GOAL OF THE EXERCISE:
Stop at the line containing "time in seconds": repeat exactly every line of the entries below from the first up to it, plus that line, with pictures omitted.

--------------------------------

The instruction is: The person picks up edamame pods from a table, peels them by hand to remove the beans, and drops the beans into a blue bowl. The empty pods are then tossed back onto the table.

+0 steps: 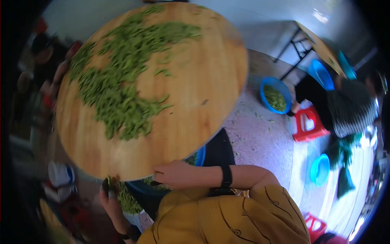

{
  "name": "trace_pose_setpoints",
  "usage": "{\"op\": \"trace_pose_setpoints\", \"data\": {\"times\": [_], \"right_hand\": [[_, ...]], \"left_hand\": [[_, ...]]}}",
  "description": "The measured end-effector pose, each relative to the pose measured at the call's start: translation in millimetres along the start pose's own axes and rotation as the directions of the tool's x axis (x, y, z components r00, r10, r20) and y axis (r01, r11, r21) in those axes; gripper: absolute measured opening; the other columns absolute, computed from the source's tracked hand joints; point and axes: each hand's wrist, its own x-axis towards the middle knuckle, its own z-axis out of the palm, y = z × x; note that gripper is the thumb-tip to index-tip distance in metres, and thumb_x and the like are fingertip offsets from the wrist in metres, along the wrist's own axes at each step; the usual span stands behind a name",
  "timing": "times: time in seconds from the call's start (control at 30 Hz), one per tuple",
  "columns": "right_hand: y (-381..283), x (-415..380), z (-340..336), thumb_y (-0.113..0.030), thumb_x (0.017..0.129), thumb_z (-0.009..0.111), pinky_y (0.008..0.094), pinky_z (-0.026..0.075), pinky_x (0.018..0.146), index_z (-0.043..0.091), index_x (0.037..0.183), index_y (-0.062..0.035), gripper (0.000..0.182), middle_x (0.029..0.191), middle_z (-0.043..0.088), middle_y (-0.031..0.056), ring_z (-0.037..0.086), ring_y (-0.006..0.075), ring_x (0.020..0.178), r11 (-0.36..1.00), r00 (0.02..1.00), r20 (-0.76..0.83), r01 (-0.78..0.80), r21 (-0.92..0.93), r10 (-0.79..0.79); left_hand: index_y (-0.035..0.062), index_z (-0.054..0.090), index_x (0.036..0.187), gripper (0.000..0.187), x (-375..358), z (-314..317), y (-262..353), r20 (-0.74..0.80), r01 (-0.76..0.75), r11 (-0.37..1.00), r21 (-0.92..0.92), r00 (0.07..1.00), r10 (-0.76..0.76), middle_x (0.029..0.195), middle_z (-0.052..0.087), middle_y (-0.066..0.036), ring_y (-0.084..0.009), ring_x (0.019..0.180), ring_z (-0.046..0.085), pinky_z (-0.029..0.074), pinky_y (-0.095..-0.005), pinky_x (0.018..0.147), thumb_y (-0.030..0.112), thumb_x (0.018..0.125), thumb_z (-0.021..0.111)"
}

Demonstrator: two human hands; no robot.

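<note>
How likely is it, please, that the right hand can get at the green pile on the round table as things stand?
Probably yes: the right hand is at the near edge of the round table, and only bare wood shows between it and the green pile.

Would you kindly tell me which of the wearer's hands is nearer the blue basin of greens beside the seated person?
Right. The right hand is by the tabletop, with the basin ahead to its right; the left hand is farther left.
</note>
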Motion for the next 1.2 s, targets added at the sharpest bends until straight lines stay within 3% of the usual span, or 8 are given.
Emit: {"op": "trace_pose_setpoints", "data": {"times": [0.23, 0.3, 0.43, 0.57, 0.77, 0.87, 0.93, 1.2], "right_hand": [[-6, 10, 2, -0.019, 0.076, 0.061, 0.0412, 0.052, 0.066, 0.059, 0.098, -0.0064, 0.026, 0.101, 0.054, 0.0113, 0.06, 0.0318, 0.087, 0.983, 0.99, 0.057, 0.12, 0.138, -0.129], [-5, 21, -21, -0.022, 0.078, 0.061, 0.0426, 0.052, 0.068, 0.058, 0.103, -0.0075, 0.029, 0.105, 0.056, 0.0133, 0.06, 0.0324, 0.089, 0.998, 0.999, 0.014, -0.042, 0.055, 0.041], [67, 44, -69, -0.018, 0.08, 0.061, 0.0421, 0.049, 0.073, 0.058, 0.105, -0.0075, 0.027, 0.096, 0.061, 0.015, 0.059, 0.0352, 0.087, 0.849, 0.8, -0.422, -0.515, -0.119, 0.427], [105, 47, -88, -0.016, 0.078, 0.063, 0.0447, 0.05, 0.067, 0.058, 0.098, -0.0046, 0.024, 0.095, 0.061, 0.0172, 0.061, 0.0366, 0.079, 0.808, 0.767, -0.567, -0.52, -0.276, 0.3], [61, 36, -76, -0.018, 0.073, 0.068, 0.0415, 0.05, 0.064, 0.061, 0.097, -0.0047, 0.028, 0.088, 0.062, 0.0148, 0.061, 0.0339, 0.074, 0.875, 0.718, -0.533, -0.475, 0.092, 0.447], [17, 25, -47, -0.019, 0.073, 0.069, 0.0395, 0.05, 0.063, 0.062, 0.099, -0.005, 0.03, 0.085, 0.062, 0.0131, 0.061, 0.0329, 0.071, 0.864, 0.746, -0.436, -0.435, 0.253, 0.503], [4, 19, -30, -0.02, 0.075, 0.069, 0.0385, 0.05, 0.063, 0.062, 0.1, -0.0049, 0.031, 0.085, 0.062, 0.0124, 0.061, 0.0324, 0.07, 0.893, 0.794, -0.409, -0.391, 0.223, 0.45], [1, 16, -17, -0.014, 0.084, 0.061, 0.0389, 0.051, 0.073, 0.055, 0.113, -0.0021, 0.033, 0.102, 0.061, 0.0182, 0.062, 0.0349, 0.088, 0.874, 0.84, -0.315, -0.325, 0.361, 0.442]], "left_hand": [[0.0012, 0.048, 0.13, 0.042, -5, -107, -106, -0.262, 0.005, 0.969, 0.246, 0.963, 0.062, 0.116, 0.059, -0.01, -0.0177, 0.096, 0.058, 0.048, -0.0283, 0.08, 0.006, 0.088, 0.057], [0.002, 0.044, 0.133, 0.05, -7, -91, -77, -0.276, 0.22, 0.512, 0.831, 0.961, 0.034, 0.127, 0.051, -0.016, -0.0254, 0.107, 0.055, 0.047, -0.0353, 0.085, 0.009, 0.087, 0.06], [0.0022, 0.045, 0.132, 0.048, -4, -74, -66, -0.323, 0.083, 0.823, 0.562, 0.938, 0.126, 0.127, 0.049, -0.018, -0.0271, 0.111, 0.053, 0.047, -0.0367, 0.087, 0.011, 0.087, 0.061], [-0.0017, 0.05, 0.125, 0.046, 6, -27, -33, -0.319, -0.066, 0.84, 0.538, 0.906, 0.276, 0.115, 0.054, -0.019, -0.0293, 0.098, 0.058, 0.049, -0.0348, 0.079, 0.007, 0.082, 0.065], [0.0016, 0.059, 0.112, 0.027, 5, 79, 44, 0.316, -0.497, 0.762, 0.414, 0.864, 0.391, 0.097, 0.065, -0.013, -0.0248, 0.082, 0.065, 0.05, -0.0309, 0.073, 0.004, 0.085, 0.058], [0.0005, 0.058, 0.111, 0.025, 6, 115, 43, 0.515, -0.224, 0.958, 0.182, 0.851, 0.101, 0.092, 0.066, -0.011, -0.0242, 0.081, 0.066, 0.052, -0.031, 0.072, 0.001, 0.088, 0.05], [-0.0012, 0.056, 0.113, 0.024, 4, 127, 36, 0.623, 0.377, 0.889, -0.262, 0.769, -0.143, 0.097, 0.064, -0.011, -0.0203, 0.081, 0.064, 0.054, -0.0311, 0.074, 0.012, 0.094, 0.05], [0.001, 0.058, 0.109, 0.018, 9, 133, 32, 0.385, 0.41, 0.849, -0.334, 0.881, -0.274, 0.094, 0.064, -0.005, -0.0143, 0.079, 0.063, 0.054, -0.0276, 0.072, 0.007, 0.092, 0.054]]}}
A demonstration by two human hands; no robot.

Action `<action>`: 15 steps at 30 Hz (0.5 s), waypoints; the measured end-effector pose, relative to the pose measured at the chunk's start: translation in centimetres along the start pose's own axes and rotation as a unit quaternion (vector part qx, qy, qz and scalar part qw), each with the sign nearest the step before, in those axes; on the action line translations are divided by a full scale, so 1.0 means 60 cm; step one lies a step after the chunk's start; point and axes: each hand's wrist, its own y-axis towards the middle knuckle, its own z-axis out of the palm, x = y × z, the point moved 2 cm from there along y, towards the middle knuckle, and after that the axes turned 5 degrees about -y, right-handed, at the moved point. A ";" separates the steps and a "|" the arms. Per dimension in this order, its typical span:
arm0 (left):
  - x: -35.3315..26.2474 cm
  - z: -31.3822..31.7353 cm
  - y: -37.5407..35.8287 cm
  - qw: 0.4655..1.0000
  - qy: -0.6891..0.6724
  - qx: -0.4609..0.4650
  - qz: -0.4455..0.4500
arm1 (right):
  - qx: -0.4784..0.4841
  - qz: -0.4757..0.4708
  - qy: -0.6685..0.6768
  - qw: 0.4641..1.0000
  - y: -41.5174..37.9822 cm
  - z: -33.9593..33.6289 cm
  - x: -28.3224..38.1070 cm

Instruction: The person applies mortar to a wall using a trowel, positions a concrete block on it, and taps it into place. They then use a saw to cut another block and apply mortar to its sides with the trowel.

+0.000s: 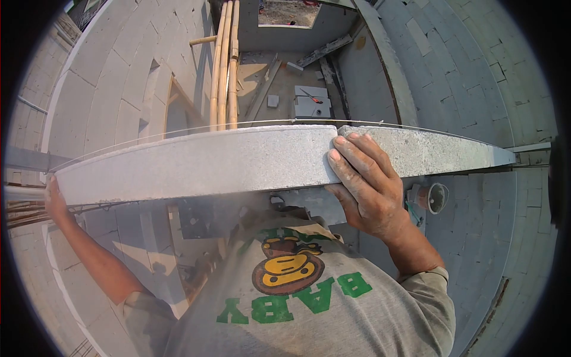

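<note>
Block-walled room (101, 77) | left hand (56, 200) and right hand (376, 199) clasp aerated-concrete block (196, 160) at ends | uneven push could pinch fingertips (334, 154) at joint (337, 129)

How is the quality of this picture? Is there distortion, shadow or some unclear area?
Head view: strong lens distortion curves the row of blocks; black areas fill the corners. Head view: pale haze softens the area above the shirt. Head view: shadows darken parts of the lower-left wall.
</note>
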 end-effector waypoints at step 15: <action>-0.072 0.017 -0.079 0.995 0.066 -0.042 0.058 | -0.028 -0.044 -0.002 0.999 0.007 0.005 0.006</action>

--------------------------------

TASK RESPONSE:
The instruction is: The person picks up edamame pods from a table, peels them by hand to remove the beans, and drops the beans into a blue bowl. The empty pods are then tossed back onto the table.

+0 steps: 

{
  "name": "trace_pose_setpoints",
  "usage": "{\"op\": \"trace_pose_setpoints\", \"data\": {\"times\": [_], \"right_hand\": [[_, ...]], \"left_hand\": [[_, ...]]}}",
  "description": "The measured end-effector pose, each relative to the pose measured at the call's start: translation in millimetres along the start pose's own axes and rotation as the directions of the tool's x axis (x, y, z components r00, r10, r20) and y axis (r01, r11, r21) in those axes; gripper: absolute measured opening; the other columns absolute, computed from the source's tracked hand joints; point and axes: each hand's wrist, its own x-axis towards the middle knuckle, its own z-axis out of the palm, y = z × x; note that gripper is the thumb-tip to index-tip distance in metres, and thumb_x and the like are fingertip offsets from the wrist in metres, along the wrist's own axes at each step; the usual span stands behind a name",
  "timing": "times: time in seconds from the call's start (control at 30 Hz), one per tuple",

The required output has been supplied.